Exercise objective →
Show every line of the data that contains the string "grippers".

Stored data →
BEGIN

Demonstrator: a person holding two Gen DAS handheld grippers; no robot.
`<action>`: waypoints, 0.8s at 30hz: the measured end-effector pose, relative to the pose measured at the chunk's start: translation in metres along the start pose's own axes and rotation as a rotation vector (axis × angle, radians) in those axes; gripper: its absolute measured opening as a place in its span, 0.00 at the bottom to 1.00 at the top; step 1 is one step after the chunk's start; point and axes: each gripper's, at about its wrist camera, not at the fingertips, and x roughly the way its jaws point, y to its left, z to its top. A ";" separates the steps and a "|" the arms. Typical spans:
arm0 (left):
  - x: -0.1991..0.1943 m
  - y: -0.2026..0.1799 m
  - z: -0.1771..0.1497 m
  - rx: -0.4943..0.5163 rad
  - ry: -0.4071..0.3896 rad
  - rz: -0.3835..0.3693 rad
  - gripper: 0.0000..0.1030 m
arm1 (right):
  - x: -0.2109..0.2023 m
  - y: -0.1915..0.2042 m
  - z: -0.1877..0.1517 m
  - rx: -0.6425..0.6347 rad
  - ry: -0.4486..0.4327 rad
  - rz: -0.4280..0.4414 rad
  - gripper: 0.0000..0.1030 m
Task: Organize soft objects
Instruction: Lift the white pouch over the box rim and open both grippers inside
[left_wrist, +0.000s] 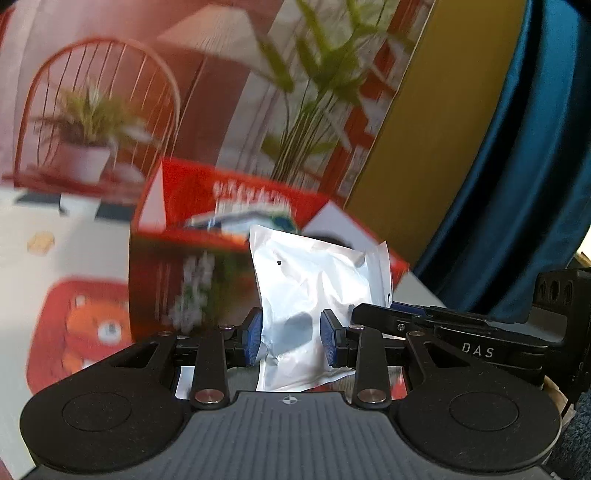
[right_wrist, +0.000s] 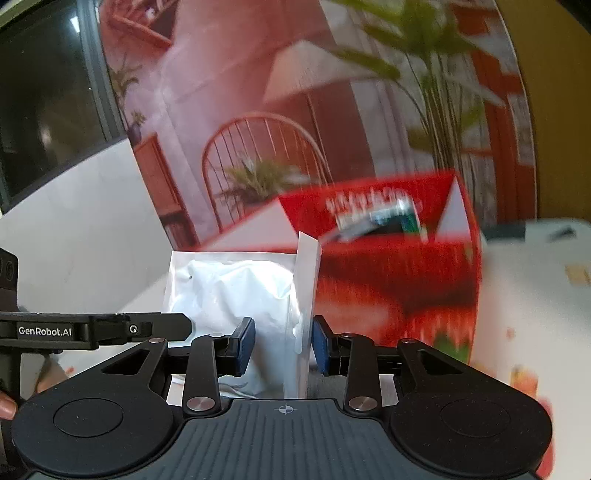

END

Expected answer →
Demonstrator: a person holding two Gen DAS handheld grippers; no robot.
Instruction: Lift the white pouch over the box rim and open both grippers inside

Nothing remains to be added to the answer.